I have been experimenting with a compact Helical Resonator Notch Filter since discovering by accident that when a transmission line was brought near to a high-Q resonator, a notch was introduced at the resonant frequency.  Note that this is not a band-pass filter, but one which introduces a sharp attenuation of unwanted signals around a certain frequency.

Requirement

In the UK, there are very strong pager-type signals very near to the weather satellite transmission band (137-138MHz).  This has two effects:

  • Transmissions that are very close will produce sidebands that overlap the satellite transmissions.  There is little that can easily be done about such transmissions except to place the antenna to minimise interference pickup.
  • Receivers may be driven into non-linearity by the very strong pager signals, and thus spoil the reception.   This effect will be most noticeable when the satellite signal is weak - near the start and end of a pass or when the pass is not an overhead one. 

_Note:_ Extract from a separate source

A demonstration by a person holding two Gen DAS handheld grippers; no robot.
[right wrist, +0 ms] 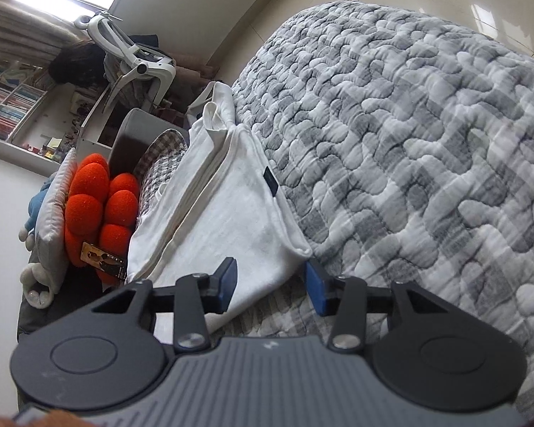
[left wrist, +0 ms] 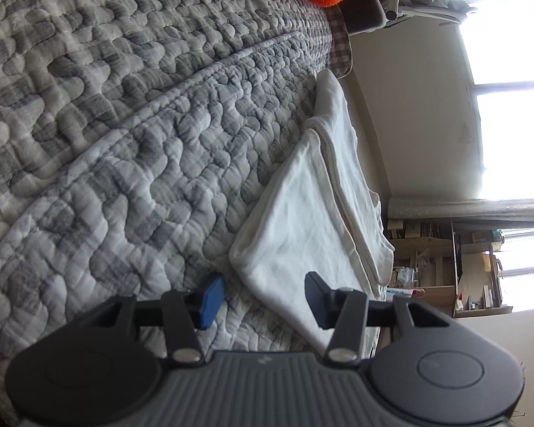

My own measurements at this location have shown that a relatively small amount of attenuation of the interfering signals is enough to prevent the receiver being overdriven, thus I thought that this interference could be eliminated by using a notch filter with a limited notch depth.  Normally, a very narrow notch at this frequency would require the use of cavity filters, which are either expensive to buy or require extensive metalworking facilities to manufacture.  Simple band-pass helical resonators would either have insufficient rejection, or too much in-band loss.  Making a limited depth notch, however, has none of these drawbacks.  However, please note that the design below is intended for receiving, and not transmitting applications.

If your problem is with signals that are spaced 10-20MHz from the wanted 137MHz, then you may be able to use the Cable Notch Filter as described by Nico, PA0NHC.

Schematic diagram

HelicalNotch.gif (11319 bytes)

Construction details

The unit was constructed in a diecast box, approximately 120mm wide, 90mm high and 55mm deep.  I used a commercial aluminium alloy diecast box, but zinc alloy ones are also available.  The box was divided into two compartments, each approximately 57mm wide, 85mm high, and 53mm deep, by a central aluminium screen approximately 1mm thick which was made to fit into slots on either side of the box.  If your box has no slots, simply make a screen to fit the box.  To earth the central screen to the box lid and sides, the screen was made a loose fit, but packed tight with braid from coaxial cable, RG58 braid at the sides where the screen meets the box and RG213 braid where the screen meets the box lid.  You can see the lid braid clearly on the picture below.  The lid braid was lightly soldered to the edge braid to make a more stable assembly.  The base side of the dividing screen was attached with three screws, but you can use more if you want!

The central screen is solid; there is no gap apart from the 1mm or so hole through which L3 passes.  In fact, you could route L3 outside the box, if you prefer.  In my own case, my imprecise metal working allowed a small triangular gap between the corner of the screen and the junction of the box base and side.  There was just enough gap to pass the cable through.

The two helical resonators were made from 2.5mm diameter solid copper wire, the largest I had to hand.  I am trying to obtain thicker, more stable wire, and the brake fluid pipe from cars is a possible source.  I found that both 3.2mm and 4.6mm copper pipe was available, but I have not tested this in an RF application myself.  To attach the resonators to the aluminium box, I used two large screws and soldered the copper wire to the screws.  It is important that the resonators be mechanically stable as the filter should have a stable notch frequency.  The two JFD 1-14pF piston tuning capacitors were mounted in the base of the box and look like brass nuts in the photo below - they are actually gold-plated.  The trimmers are attached to the resonators at two turns, and the coupling capacitors at about 3/4 of a turn.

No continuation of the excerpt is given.